Posted: 03 Feb 2021 03:29 AM PST
«O líder do PSD tem um desejo: que o Governo continue em permanente equilíbrio precário, desde que não caia; que se desgaste ainda mais com a simples tentativa de se conservar em pé. Na entrevista que concedeu esta semana à TVI, Rui Rio não podia ser mais claro: por um lado, “gostava” que o Presidente da República fosse “mais crítico e exigente” com o Governo. Para que o Governo governe melhor, claro, mas também para tornar “maior” a “força” da oposição. Com o Presidente neste papel de agitador, Rui Rio teria o seu totobola: alguém promoveria a instabilidade para que ele pudesse continuar a dizer, com razão, que “o pior que podia haver era uma crise política, além da pandemia e da crise económica”.
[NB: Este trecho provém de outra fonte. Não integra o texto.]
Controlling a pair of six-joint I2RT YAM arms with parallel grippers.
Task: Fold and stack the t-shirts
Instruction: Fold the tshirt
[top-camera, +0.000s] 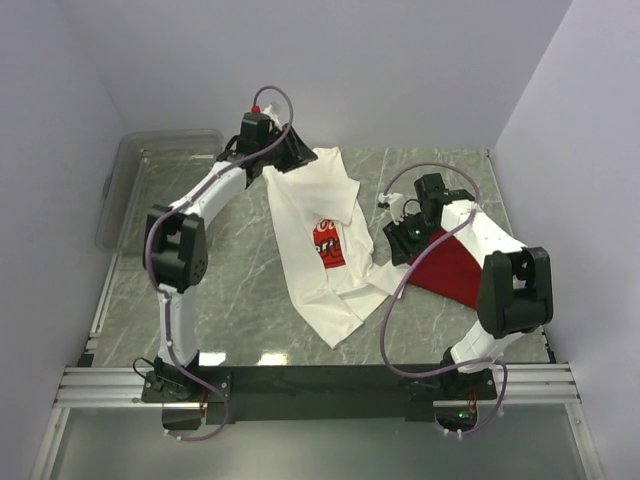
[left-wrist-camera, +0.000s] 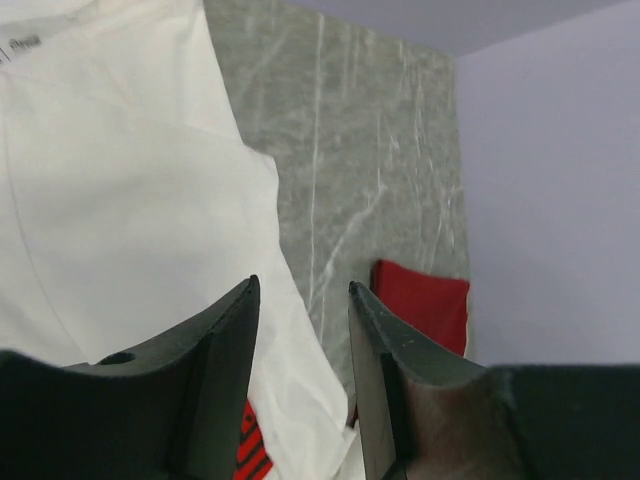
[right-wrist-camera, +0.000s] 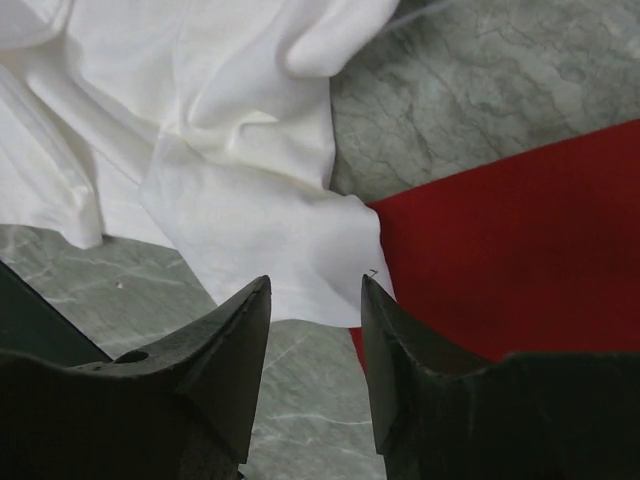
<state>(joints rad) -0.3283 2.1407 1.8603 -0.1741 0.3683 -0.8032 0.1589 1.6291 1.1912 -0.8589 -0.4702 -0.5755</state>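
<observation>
Left gripper: fingers apart, nothing between them, hovering over the far end of the white t-shirt. Right gripper: fingers likewise apart and empty, above the spot where a corner of the white cloth overlaps the red t-shirt. The white shirt lies crumpled mid-table, its long axis running far to near, red chest print up. The red shirt lies flat to its right.
</observation>
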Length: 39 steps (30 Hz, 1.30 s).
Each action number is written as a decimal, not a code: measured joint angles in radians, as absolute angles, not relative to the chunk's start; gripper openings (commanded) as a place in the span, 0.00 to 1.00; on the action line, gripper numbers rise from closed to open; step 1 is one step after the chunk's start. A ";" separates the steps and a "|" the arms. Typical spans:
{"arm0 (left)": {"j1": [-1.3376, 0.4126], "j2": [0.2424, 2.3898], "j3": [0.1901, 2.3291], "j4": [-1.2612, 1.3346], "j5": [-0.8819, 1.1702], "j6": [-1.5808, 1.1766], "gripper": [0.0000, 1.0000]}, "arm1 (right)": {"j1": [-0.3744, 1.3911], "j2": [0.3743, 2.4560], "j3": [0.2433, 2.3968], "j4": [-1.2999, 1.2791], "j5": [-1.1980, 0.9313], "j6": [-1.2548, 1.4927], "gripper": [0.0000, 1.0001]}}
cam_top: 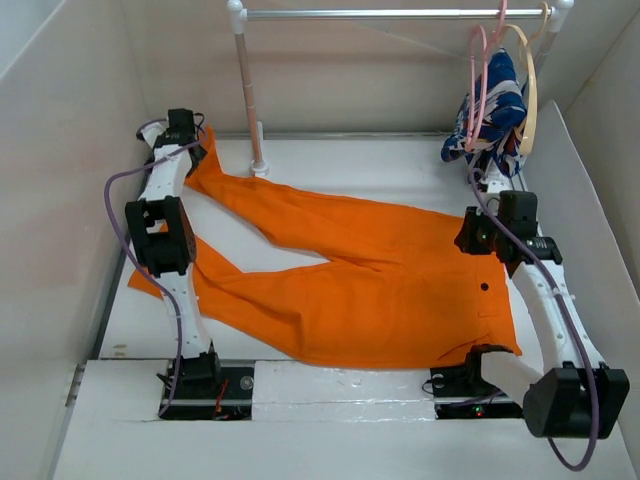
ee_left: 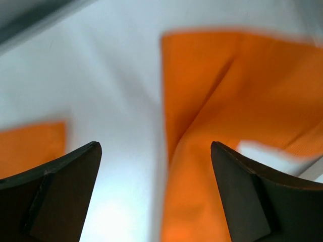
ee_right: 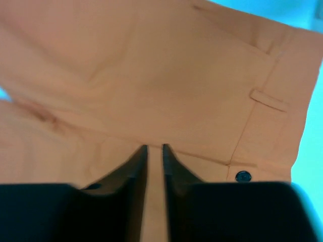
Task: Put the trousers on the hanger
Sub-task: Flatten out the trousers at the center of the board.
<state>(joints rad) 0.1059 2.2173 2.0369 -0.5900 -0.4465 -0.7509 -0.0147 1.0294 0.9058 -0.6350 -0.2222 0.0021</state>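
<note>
Orange trousers [cam_top: 380, 280] lie spread on the bench [cam_top: 400, 165] in the top view, waist end beneath the right jaws and leg ends by the left jaws. The pink hanger [cam_top: 478, 75] hangs on the rail [cam_top: 400, 14] beyond the right jaws, so we judge everything remains to do. At the left wrist the jaws gape wide, with a cuff [ee_left: 212, 101] ahead of them. At the right wrist the jaws are almost together and empty, just over the waist. We find no writing.
</note>
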 measured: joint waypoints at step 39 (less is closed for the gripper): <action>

As palavras de Rui Rio traçam de forma clara o horizonte político do país até às eleições autárquicas do Outono. O Governo, exaurido de energia e inspiração por um ano de pandemia, dispõe de um seguro de vida – porque a oposição sabe que quem criar uma crise política será duramente castigado pelos eleitores; porque, no fundo, ninguém quer assumir o pesado encargo de liderar o país num momento como o actual. E porque a oposição sabe também que um cenário de eleições antecipadas só serviria o caos – e as ambições da extrema-direita que se alimenta da putrefacção do regime. Uma crise que levasse a legislativas geraria provavelmente um PS mais fraco mas ganhador, um PSD em agonia à espera de um D. Sebastião vindo de Massamá, um CDS extinto, um Bloco e um PCP penalizados e o PAN trucidado pela nova prioridade dada ao destino das pessoas. Ganharia a Iniciativa Liberal (tem o mérito de renovar o discurso político cristalizado no Estado e nos seus funcionários) e, obviamente, o Chega.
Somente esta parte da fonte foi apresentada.